His horse’s hooves drummed on the planks of a bridge that took him over the Drammion to the south bank. Grenye farmers looked up from their fields to stare at the Lenelli riding by. In their dull homespun, the peasants seemed hardly more than domestic animals themselves. Looks could deceive, though – and probably did.
In Russia, the Germans hadn’t paid much attention to the peasants. Once the Red Army was beaten, the new overlords would get around to the muzhiks. Then the partisans started dynamiting railroad lines and sniping from the woods.
How many of these Grenye would try to slip off and let Bucovin know which way the Lenelli were going? Too many – Hasso was sure of that. His security cordon had stopped a lot of the natives from succeeding as spies. Had it stopped all of them? Could it? He knew better.

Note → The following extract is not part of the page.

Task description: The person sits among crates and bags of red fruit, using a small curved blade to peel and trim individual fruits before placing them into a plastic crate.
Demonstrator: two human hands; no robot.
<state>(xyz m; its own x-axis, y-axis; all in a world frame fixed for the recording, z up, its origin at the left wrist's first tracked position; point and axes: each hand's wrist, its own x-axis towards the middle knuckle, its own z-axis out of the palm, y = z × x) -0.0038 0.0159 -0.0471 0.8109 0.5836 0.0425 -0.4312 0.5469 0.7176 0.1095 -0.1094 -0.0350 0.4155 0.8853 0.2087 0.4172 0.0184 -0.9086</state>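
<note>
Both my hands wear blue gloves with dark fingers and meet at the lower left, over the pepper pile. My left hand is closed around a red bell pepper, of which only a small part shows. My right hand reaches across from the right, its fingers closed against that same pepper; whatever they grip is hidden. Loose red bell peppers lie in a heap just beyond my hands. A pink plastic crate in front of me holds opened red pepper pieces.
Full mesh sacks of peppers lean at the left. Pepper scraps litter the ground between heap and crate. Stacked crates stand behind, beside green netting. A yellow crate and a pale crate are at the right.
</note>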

He rode up alongside the king. Pointing out the peasants in the fields, he said, “More spy trouble.”
“Well, we’ll deal with it,” Bottero answered. “By now, we’re moving as fast as they are. They won’t get to Bucovin much ahead of us.”
“Yes, your Majesty,” Hasso said – that was true. “I wished they like Lenelli better than they do.”
“I don’t care what they think about us. As long as they don’t make trouble, they can think whatever they want,” the king said.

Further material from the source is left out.